We’re a small manufacturer — do CRA penalties apply to us?
CRA Article 64 includes a narrow exemption: microenterprises and small enterprises are not subject to administrative fines specifically for failing to meet Article 14 reporting deadlines. This covers only the timing aspect of incident reporting. All other CRA obligations — including the essential cybersecurity requirements in Annex I, CE marking, and technical documentation — apply regardless of company size. Small manufacturers face the same conformity requirements as large ones [3].
When does CRA enforcement actually start?

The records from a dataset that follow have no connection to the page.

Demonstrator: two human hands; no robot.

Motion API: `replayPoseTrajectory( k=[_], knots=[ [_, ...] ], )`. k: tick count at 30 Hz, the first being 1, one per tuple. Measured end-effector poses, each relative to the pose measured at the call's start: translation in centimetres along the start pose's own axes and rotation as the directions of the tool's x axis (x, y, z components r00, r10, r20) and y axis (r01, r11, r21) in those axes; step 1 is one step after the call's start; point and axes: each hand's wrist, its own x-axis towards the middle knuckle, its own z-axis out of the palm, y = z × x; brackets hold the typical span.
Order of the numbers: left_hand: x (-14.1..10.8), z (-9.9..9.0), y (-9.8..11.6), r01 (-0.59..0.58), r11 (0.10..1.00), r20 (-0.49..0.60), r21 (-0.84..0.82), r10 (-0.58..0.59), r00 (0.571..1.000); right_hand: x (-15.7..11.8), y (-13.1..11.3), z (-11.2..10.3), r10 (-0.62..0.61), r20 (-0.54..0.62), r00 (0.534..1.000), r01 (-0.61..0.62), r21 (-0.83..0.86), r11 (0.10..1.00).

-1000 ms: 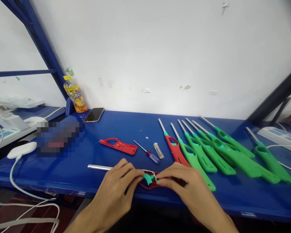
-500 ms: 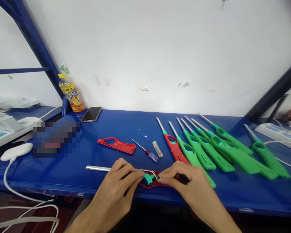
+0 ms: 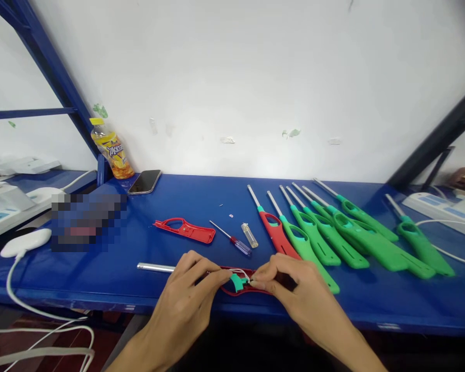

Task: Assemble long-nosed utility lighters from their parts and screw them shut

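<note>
An opened red lighter half [image 3: 238,293] with a metal tube [image 3: 155,267] lies at the table's front edge. Pinched at the side of its green trigger [image 3: 238,282] are the fingertips of my left hand [image 3: 189,294]. My right hand [image 3: 294,284] has thumb and forefinger closed on a small black part at the trigger's right end, mostly hidden by the fingers. A white wire [image 3: 240,270] loops above the trigger. Beyond the hands lie the other red shell half [image 3: 184,230], a screwdriver [image 3: 232,238] and a small clear fuel tank [image 3: 250,235].
Several green long lighters [image 3: 325,237] and a red one [image 3: 278,235] lie in a row at the right. A phone [image 3: 144,182] and a drink bottle [image 3: 112,150] stand at the back left. White cables [image 3: 13,289] hang over the left edge.
The view has shifted slightly. Both hands keep their pinches at the trigger, and less of the black part shows between the right fingertips and the trigger.
</note>
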Motion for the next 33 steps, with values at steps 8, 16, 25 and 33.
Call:
replayPoseTrajectory(
  k=[8,16,25,33],
  knots=[
    [0.6,-0.1,-0.2,-0.01,0.999,-0.071,0.042,0.013,0.997,0.2,-0.9,-0.1,-0.181,-0.094,0.979,0.172,-0.093,0.981],
    [0.5,-0.7,-0.8,0.021,0.996,-0.035,0.091,-0.017,0.999,0.5,-1.3,0.8,-0.353,-0.083,0.932,0.326,-0.235,0.916],
    [0.3,-0.2,-0.7,0.028,0.998,0.117,0.051,-0.034,0.993,-1.0,-0.1,1.0,-0.312,-0.05,0.949,0.283,-0.301,0.91],
    [0.2,-0.3,-1.0,0.006,1.0,0.137,0.03,-0.01,0.99,-1.3,0.3,0.8,-0.403,-0.101,0.909,0.355,-0.316,0.88]
  ],
)
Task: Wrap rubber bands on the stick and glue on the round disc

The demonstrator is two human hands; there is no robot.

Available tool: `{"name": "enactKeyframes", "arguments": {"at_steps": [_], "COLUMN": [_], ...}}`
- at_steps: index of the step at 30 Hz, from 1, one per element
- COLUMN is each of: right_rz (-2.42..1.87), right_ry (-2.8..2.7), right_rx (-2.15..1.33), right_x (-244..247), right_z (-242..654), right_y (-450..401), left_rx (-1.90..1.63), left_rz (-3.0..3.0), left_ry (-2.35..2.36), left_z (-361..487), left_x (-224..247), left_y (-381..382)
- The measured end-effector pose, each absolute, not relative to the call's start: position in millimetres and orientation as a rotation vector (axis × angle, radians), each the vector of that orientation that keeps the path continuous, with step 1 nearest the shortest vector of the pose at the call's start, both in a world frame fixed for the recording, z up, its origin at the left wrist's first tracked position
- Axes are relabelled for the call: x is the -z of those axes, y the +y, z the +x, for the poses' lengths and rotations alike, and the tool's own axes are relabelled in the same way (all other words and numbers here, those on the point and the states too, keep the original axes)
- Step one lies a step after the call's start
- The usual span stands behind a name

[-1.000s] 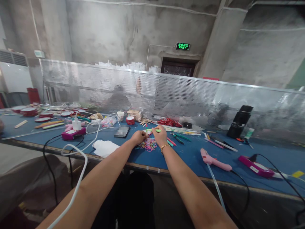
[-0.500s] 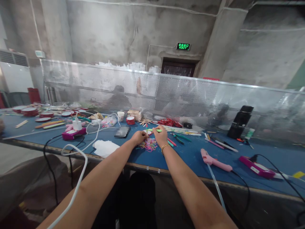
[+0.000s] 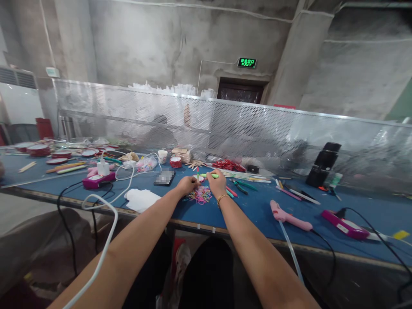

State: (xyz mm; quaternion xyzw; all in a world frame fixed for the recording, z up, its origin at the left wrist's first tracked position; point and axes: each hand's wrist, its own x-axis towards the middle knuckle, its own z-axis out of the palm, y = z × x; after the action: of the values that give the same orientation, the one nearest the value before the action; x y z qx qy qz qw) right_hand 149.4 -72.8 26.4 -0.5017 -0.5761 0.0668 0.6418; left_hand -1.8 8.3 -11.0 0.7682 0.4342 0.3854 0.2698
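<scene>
My left hand [image 3: 187,185] is closed in a pinch at the lower end of an upright thin stick [image 3: 198,170], red above and green below. Just to its right, my right hand [image 3: 217,183] is closed around a bright green pen-like stick [image 3: 212,175], held nearly level and pointing toward the left hand. Below both hands lies a loose heap of colourful small bands [image 3: 201,195]. Behind the fingers, a small white round piece [image 3: 201,178] shows in part. The fingertips are too small to see in detail.
A pink glue gun [image 3: 291,218] and a purple power strip [image 3: 344,224] lie at right. Pliers [image 3: 240,186] are beside my right hand. White cloth [image 3: 140,200], a phone [image 3: 164,177] and a white cable [image 3: 112,223] lie left. A perforated metal screen [image 3: 257,124] stands behind.
Both hands keep nearly the same place and hold. Under the table my legs have shifted, and a shoe now shows between them. The view has moved very slightly.
</scene>
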Motion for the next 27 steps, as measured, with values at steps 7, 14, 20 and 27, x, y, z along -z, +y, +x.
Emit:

In two stages. Article 14 reporting obligations — the 24-hour early warning for actively exploited vulnerabilities and severe incidents — begin on 11 September 2026. All other main CRA obligations: CE marking, conformity assessment, technical documentation, SBOM, and vulnerability disclosure policy, apply from 11 December 2027. Products already on the market before that date only become subject to full CRA requirements if they undergo substantial modification after December 2027 [1].
Sources
- The Cyber Resilience Act: Summary of the legislative text — European Commission
- CRA Article 14: Reporting Obligations of Manufacturers — european-cyber-resilience-act.com
- CRA Article 64: Administrative Fines — european-cyber-resilience-act.com
- NIS2 Directive Article 21: Cybersecurity risk-management measures — nis-2-directive.com
- NIS2 Directive Article 34: Administrative fines — nis-2-directive.com
- CRA, CE and NIS-2 — Dallmeier
- Understanding the Relationship Between NIS2 and the EU Cyber Resilience Act — Hyperproof
- Decoding the Cyber Resilience Act Part 3: Managing CRA Risk in Practice — Freshfields
This article provides general information only and does not constitute legal or regulatory advice. Requirements may vary by jurisdiction and organisation type. Consult a qualified legal professional or compliance specialist for advice specific to your situation.